Given the tensor which specifies the sizees of block matrices, I am trying to fill the block diagonal parts with specific value. For instance, let the size of each block to be `size_tensor`

```
size_tensor = torch.tensor([2,1,3], device='cuda')
```

The output I want to get looks like this:

```
output =
[1, 1, 0, 0, 0, 0],
[1, 1, 0, 0, 0, 0],
[0, 0, 1, 0, 0, 0],
[0, 0, 0, 1, 1, 1],
[0, 0, 0, 1, 1, 1],
[0, 0, 0, 1, 1, 1]
```

As you can see, we fill block diagonal part with size defined in `size_tensor`

with specific value (in this case `1`

). Note that the size of each block is not same. My question is, what would be the most efficient way to perform this operation?
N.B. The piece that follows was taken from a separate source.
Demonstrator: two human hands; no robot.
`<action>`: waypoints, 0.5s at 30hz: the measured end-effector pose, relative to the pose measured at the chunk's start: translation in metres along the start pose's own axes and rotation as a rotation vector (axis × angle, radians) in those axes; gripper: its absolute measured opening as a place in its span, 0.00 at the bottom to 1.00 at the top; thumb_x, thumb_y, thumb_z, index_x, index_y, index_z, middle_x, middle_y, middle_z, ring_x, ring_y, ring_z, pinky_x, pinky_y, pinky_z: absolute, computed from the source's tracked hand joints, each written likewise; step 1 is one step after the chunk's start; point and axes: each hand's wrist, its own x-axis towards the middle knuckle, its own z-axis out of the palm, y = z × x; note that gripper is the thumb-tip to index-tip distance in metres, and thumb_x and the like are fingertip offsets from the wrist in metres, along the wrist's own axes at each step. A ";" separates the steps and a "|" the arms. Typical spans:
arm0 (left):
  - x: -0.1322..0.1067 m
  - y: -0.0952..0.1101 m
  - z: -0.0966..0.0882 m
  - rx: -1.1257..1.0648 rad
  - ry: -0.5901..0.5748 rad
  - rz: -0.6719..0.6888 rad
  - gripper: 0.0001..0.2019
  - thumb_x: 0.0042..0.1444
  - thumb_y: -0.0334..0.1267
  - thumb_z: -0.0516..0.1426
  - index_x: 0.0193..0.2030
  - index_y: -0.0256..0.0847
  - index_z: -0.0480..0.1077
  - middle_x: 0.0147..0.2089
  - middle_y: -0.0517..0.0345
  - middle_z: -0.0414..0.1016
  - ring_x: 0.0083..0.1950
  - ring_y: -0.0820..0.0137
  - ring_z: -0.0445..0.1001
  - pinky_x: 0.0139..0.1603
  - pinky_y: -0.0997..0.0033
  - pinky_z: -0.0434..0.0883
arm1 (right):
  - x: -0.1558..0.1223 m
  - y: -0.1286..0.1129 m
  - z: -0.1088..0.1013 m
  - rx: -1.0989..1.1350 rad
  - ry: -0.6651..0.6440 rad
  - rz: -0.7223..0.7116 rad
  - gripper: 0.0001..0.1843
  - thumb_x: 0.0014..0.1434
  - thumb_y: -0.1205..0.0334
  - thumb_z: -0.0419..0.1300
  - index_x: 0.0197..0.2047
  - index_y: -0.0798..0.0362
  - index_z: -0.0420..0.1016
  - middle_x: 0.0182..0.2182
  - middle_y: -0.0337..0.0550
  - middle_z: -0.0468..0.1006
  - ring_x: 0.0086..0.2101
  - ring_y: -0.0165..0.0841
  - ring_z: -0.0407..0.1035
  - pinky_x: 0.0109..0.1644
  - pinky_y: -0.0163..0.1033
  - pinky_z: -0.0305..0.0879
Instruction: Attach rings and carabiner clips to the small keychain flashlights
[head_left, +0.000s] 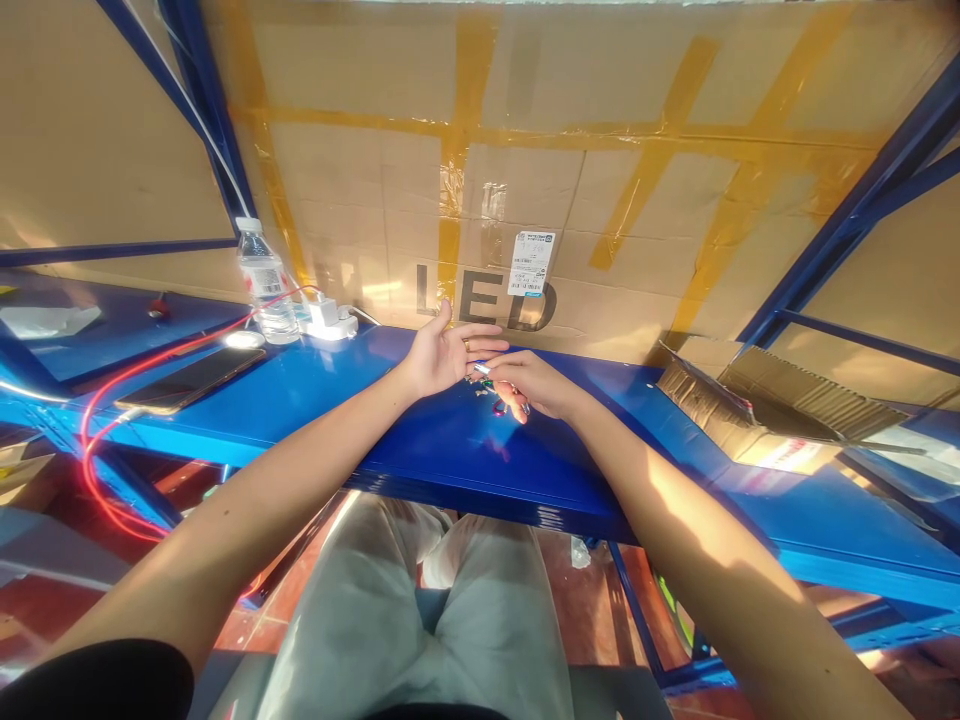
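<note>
My left hand point(444, 352) is held palm up over the blue shelf point(360, 400), fingers stretched out and apart. My right hand point(529, 385) is beside it, fingers pinched on a small silvery piece point(481, 369) at the left hand's fingertips. A few tiny coloured bits point(498, 406) lie on the shelf under the right hand; they are too small to name.
A water bottle point(264, 281), a white power strip point(330, 320) and a phone point(191, 380) on a red cable point(112, 400) sit at the shelf's left. An open cardboard box point(780, 410) lies at the right. A taped cardboard wall point(570, 160) stands behind.
</note>
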 end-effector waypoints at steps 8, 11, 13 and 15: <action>0.000 0.000 0.000 -0.018 -0.006 0.001 0.45 0.63 0.72 0.41 0.54 0.30 0.77 0.54 0.32 0.80 0.52 0.50 0.80 0.49 0.55 0.75 | 0.000 0.001 0.000 -0.040 -0.004 -0.050 0.11 0.56 0.65 0.62 0.23 0.53 0.73 0.12 0.33 0.62 0.14 0.26 0.56 0.22 0.37 0.59; 0.000 0.001 0.000 -0.029 -0.010 0.000 0.45 0.64 0.72 0.40 0.54 0.29 0.77 0.54 0.32 0.80 0.51 0.51 0.80 0.49 0.55 0.75 | 0.002 0.003 -0.001 -0.061 -0.014 -0.071 0.12 0.56 0.64 0.63 0.21 0.53 0.71 0.13 0.33 0.63 0.16 0.26 0.56 0.25 0.37 0.59; 0.000 0.001 0.000 -0.034 -0.011 -0.004 0.45 0.64 0.72 0.40 0.55 0.29 0.77 0.54 0.32 0.80 0.51 0.51 0.81 0.49 0.56 0.75 | 0.002 0.004 -0.001 -0.063 -0.017 -0.069 0.11 0.57 0.63 0.63 0.23 0.53 0.72 0.14 0.33 0.62 0.17 0.27 0.55 0.25 0.38 0.58; 0.000 0.001 0.000 -0.037 -0.008 -0.005 0.45 0.64 0.71 0.40 0.55 0.29 0.77 0.53 0.32 0.80 0.50 0.51 0.81 0.48 0.55 0.75 | 0.003 0.005 -0.002 -0.063 -0.021 -0.079 0.13 0.57 0.62 0.63 0.23 0.52 0.71 0.14 0.33 0.62 0.17 0.26 0.54 0.25 0.38 0.57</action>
Currently, my code looks as follows:

```
block_components = [torch.full((x,x), 1, device='cuda') for x in size_tensor]
output = torch.block_diag(*block_components)
```

However, this seems a bit slow when I’m working on GPU device. In my case, the `size_tensor`

actually comes from some previous operations on GPU, so it lives on GPU device. Since iterating tensors on GPU is slow, if I change above code to

```
block_components = [torch.full((x,x), 1, device='cuda') for x in size_tensor.to('cpu')]
output = torch.block_diag(*block_components)
```

The code runs a bit faster. Howver, this code still runs a operation which sends GPU tensor (`size_tensor`

) to CPU, so this seems not an optimal way to do it.

So my question is, what would be the most efficient way of creating block diagonal matrix in this situation?